What the task asks: Spot each line in the data below containing "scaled" and copy it.

Extracted records:
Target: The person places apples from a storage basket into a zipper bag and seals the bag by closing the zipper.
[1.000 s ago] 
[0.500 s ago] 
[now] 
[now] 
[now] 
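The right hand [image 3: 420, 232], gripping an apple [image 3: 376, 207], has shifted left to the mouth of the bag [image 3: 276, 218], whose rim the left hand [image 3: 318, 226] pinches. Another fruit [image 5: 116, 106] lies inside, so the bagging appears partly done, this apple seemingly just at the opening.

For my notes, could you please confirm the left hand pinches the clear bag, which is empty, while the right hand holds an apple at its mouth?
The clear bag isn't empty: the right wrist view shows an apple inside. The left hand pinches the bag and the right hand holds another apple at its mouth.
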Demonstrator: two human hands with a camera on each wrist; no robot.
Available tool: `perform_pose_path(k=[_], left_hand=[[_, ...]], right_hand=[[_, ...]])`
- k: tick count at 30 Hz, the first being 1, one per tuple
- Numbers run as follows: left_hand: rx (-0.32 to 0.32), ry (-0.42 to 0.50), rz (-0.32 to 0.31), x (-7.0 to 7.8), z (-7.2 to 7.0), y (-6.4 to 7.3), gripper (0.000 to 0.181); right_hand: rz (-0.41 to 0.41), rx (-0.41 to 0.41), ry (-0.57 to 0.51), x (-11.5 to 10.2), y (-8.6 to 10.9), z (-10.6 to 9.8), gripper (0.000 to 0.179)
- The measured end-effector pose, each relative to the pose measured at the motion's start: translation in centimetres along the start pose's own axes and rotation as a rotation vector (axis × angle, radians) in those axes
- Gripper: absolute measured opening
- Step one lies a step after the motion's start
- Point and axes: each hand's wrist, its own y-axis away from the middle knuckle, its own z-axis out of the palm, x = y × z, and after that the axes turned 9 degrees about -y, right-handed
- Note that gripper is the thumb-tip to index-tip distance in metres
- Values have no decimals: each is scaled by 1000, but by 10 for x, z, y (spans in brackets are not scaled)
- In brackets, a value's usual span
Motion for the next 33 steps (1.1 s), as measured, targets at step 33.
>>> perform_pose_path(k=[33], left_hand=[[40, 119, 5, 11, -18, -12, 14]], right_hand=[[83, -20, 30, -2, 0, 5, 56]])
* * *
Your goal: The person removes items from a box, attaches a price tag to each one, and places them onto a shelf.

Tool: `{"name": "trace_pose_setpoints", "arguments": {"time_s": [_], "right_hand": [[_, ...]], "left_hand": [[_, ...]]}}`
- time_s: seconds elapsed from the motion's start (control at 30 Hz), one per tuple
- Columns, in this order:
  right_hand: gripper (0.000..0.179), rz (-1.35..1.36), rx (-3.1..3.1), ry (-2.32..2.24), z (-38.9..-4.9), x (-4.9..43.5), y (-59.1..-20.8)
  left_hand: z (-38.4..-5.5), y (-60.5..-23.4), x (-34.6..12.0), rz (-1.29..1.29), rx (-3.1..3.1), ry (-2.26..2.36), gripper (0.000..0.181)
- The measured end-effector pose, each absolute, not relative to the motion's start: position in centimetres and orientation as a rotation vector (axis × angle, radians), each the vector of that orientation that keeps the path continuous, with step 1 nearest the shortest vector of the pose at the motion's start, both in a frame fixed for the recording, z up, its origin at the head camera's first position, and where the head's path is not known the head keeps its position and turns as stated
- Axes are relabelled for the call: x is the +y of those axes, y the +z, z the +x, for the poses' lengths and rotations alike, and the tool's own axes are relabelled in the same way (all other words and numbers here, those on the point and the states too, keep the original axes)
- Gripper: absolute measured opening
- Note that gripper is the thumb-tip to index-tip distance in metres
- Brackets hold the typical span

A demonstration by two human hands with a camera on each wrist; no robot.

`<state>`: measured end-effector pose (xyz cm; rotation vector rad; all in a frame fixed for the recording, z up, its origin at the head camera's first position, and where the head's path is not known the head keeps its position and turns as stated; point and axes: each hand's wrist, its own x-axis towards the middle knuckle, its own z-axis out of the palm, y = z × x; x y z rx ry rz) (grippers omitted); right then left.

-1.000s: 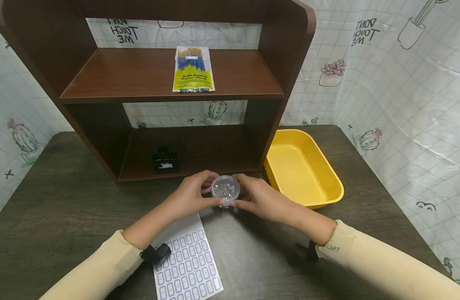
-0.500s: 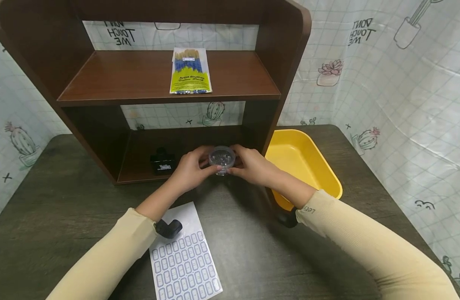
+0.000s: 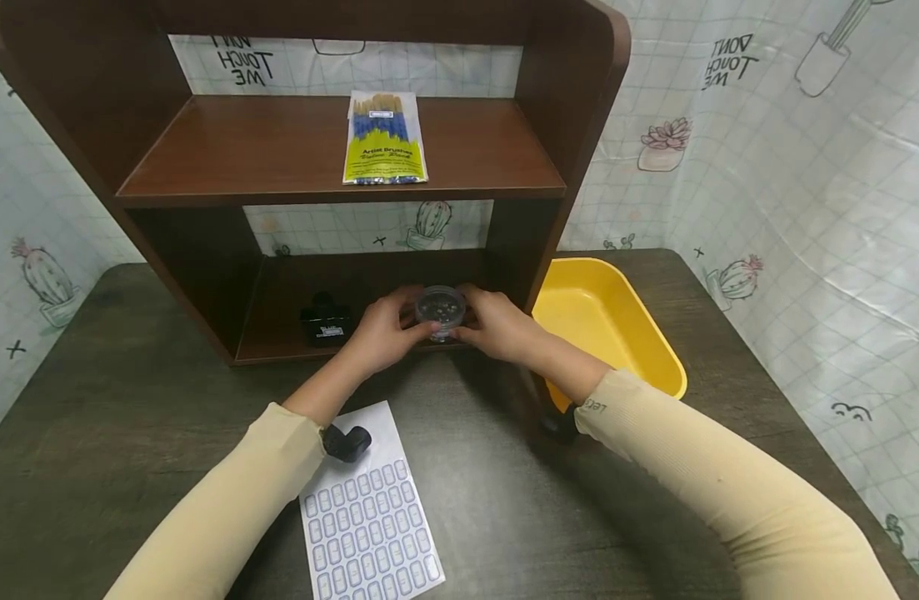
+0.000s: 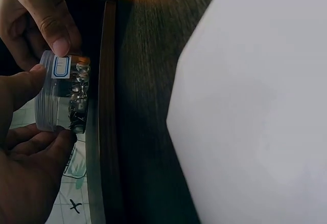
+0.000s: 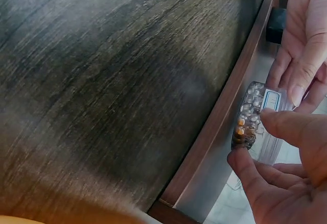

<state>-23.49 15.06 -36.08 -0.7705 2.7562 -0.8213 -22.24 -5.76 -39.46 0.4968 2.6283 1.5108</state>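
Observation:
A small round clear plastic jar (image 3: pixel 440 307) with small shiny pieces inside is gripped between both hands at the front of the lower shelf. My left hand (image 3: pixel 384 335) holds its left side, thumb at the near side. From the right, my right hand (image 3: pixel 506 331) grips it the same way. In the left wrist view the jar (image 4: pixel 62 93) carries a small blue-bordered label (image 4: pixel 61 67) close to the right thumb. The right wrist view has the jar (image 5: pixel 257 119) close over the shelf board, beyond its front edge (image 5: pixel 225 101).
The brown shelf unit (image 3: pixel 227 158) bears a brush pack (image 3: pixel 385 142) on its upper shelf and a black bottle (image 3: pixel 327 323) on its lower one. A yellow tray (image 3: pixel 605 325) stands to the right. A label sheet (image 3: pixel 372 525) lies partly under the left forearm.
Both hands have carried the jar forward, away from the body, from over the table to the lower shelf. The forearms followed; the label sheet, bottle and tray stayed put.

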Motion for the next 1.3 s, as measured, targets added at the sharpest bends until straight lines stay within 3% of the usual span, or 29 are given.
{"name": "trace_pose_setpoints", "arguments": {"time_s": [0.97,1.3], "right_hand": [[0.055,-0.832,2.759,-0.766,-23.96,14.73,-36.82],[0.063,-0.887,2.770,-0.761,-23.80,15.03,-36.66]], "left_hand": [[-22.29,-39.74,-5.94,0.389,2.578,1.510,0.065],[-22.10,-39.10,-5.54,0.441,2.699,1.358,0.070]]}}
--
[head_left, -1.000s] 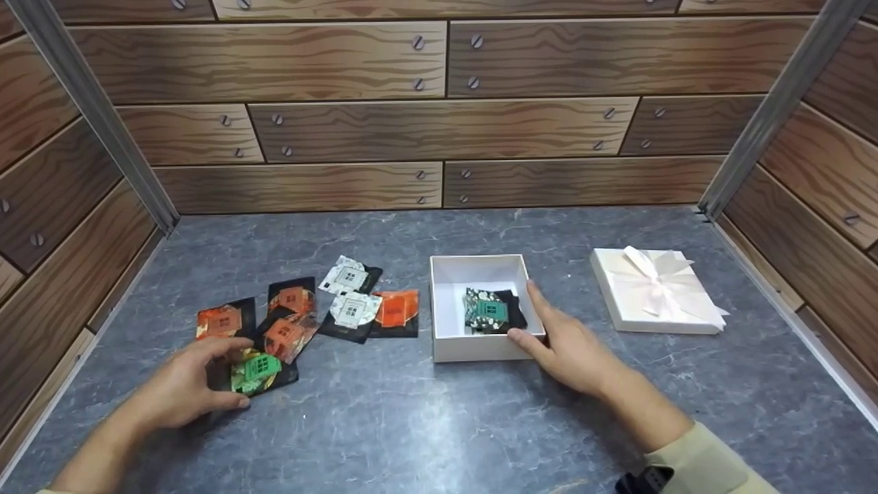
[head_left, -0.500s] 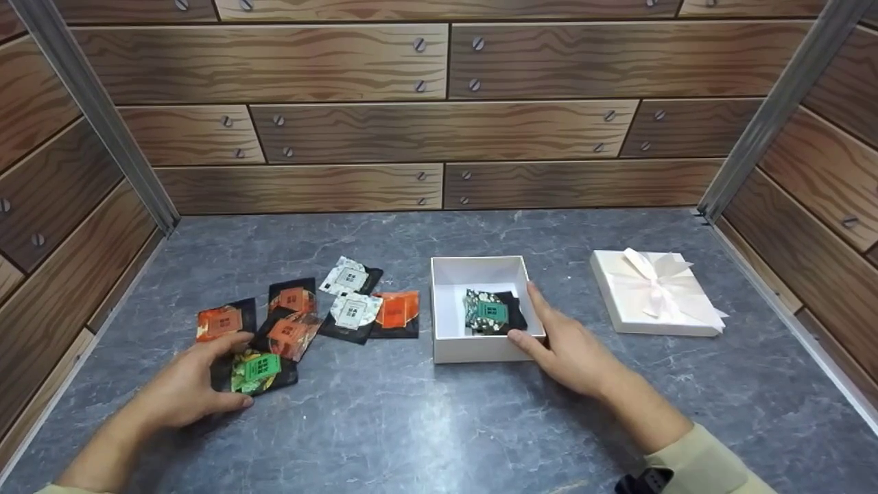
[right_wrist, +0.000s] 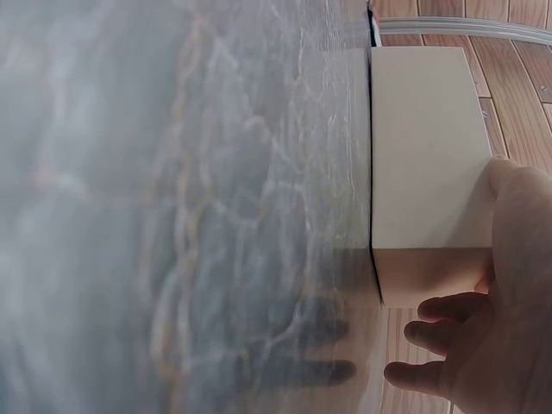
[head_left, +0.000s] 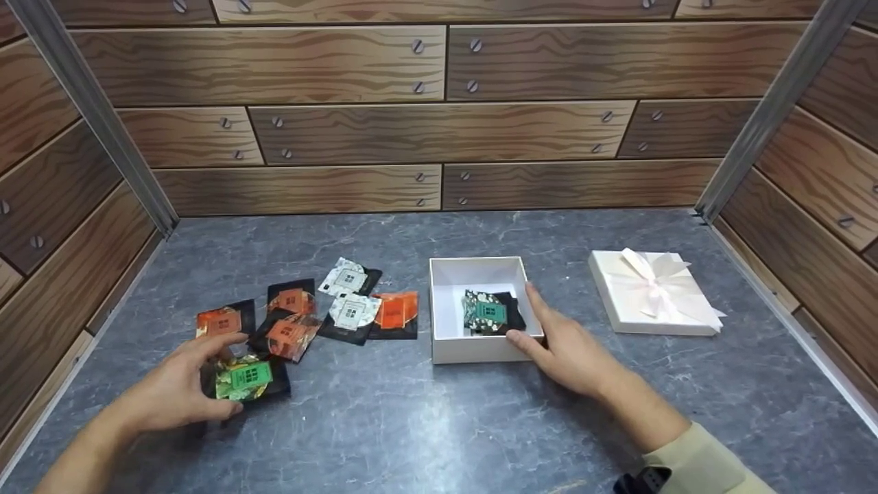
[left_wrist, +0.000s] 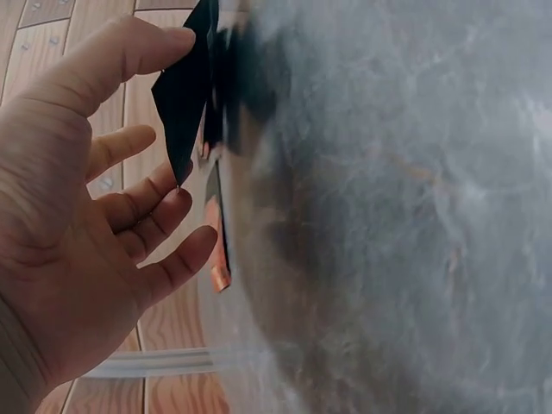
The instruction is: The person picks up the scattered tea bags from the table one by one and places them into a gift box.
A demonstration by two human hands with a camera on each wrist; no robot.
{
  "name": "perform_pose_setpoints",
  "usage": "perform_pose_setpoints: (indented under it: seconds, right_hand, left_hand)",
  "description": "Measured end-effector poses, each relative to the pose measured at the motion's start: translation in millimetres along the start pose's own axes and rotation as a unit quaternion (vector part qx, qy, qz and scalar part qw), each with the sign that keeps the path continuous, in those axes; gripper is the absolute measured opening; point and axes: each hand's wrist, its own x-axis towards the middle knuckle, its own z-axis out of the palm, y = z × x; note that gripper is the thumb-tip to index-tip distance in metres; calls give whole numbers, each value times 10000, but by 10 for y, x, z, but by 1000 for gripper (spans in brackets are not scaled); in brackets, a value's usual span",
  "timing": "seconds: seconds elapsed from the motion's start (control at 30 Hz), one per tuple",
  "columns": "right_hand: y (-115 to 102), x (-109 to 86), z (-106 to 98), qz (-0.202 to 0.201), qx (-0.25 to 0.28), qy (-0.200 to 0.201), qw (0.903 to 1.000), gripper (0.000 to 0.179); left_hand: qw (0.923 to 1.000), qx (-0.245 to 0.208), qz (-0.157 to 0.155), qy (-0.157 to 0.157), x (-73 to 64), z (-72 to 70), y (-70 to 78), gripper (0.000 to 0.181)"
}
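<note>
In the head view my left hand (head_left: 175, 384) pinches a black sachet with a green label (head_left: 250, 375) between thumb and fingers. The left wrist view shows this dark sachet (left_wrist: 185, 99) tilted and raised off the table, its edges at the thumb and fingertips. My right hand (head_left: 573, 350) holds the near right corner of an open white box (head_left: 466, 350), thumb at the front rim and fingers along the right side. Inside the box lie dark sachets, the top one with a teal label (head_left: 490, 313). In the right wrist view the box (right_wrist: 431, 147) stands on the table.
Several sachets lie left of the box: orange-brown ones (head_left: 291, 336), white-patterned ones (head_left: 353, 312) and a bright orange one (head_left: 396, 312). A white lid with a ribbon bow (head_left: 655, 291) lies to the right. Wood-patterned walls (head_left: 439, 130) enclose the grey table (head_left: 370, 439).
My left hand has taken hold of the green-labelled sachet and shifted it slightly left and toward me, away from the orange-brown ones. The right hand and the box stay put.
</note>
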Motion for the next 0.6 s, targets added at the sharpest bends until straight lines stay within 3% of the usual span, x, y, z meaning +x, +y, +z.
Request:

Task result:
- Values have no decimals: each is scaled by 1000, but by 10 for x, z, y (spans in brackets are not scaled)
  "description": "Measured end-effector poses, each relative to the pose measured at the motion's start: translation in millimetres along the start pose's own axes and rotation as a unit quaternion (vector part qx, qy, qz and scalar part qw), each with the sign that keeps the path continuous, in those axes; gripper is the absolute measured opening; point and axes: each hand's wrist, its own x-axis towards the middle knuckle, its own z-axis out of the palm, y = z × x; note that gripper is the thumb-tip to index-tip distance in metres; calls give whole numbers, each value times 10000, but by 10 for y, x, z, but by 1000 for gripper (spans in brackets are not scaled); in brackets, a value's usual span",

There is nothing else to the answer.